Education/Experience:

• Bachelor's degree in Cybersecurity, Information Systems, or related field (or equivalent experience).
• 8+ years' experience in security, risk, compliance, or GRC-focused roles.
• Strong practical experience with one or more frameworks such as ISO 27001, SOC 2, NIST, CIS, or similar.
• Confidence leading meetings, workshops, and complex discussions.
• Ability to design security governance and compliance programs, not just implement them.
• Strong written communication skills, with experience producing high-quality documentation.
• Experience mentoring or supporting the development of junior team members.
• Strong organizational skills and ability to manage multiple engagements and priorities.
• A pragmatic, solutions-focused mindset with an understanding of business realities.
• Certifications such as CISSP, CISM, CRISC, CGEIT, or CGRC, preferred.

Work Environment:

The work environment characteristics described here are representative of those an employee encounters while performing the essential functions of this job. Reasonable accommodation may be made to enable individuals with disabilities to perform the essential functions. The noise level in the work environment is usually moderate. The workplace is in a corporate office environment and the temperature in the work environment is usually moderate. The position's primary office is the Shared Services, Irving, TX office; however, telework or work at home, on the road, or in a satellite location for portions of the workweek may occur, depending upon project needs and requirements in coordination with your direct supervisor and/or most senior leader of your department. Physical Demands:

The physical demands described here are representative of those that must be met by an employee to successfully perform the essential functions of this job. Reasonable accommodations may be made to enable the individuals with disabilities to perform the essential functions. Must be able to regularly lift and/or move up to 25 pounds and frequently lift and/or move up to 25 pounds. Specific vision abilities required by this job include close vision, distance vision, peripheral vision, depth perception, and ability to adjust focus. Acknowledgment:

I have read this job description and fully understand the requirements set forth therein.
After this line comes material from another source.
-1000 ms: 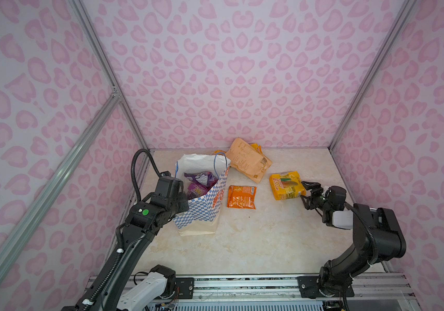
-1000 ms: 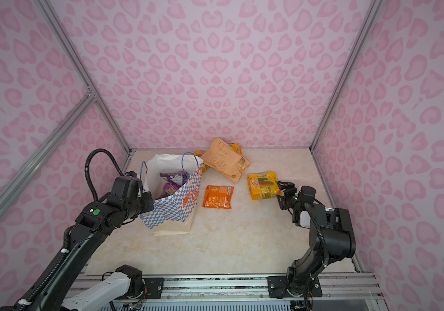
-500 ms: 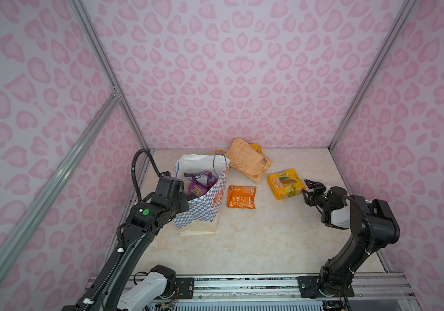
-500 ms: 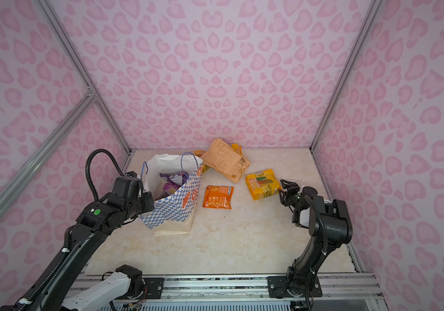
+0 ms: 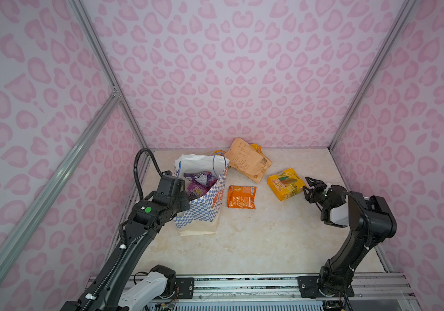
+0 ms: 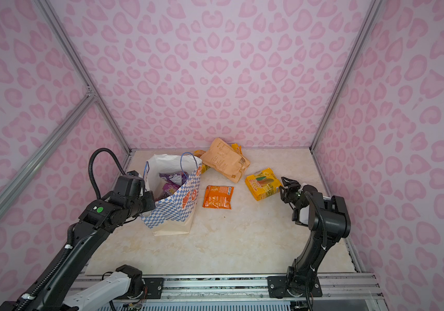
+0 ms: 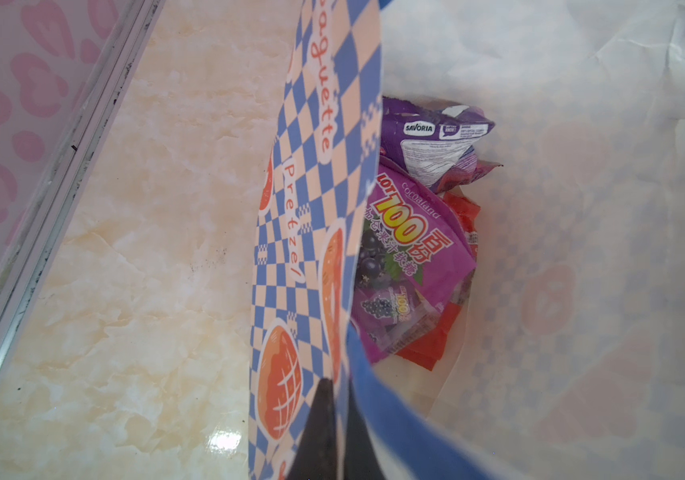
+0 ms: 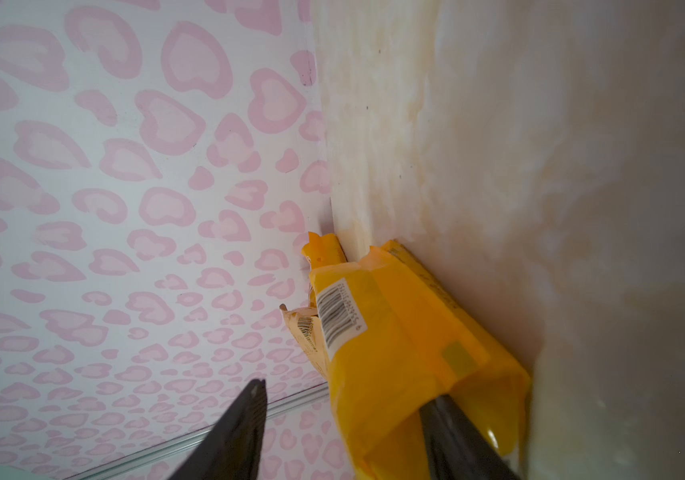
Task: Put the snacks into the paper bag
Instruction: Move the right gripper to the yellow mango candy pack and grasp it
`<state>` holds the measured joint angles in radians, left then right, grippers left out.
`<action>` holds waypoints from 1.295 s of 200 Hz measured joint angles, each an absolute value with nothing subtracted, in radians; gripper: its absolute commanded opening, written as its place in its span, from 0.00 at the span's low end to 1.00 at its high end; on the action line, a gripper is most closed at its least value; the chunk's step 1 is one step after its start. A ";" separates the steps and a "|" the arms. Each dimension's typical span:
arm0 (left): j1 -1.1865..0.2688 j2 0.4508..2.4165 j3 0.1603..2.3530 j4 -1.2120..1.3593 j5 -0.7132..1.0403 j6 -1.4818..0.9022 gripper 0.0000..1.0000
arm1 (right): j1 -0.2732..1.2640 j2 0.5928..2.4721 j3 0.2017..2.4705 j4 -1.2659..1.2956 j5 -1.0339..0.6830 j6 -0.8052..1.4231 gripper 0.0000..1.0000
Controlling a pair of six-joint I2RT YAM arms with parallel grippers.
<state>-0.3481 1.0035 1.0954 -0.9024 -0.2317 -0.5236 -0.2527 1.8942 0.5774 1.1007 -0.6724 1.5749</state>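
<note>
The checkered cream paper bag (image 7: 316,166), pinched by left gripper (image 7: 338,397).
At the yellow crinkly packet (image 5: 285,183)'s edge, right gripper (image 5: 306,184) is spread.

Cream marbled surface (image 5: 256,242) fills the lower middle of both top views, a tiny dark speck (image 5: 248,216) near its centre. Pink heart-print walls (image 5: 229,67) rise at the back and both sides. Metal posts (image 5: 96,53) run along the corners, upper left and upper right. A metal rail (image 5: 242,282) crosses the bottom edge.
</note>
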 measured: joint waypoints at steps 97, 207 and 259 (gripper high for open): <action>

I hereby accept the position of GRC Specialist agree to perform the identified essential functions in a safe manner and in accordance with the facility's established procedures. I further understand that my employment is at-will and thereby understand that my employment can be terminated at-will either by the company or myself and that such termination can be made with or without notice.

Merton is an Equal Opportunity Employer

Employment practices will not be influenced or affected by an applicant's or employee's race, color, religion, sex (including pregnancy), national origin, age, disability, genetic information, sexual orientation, gender identity or expression, veteran status or any other legally protected status. Reasonable accommodations will be made for qualified individuals with disabilities unless doing so would result in an undue hardship.

Salary ranges listed are dependent upon a candidate's qualifications, experience, internal equity, and the budgeted amount for the specific role and location.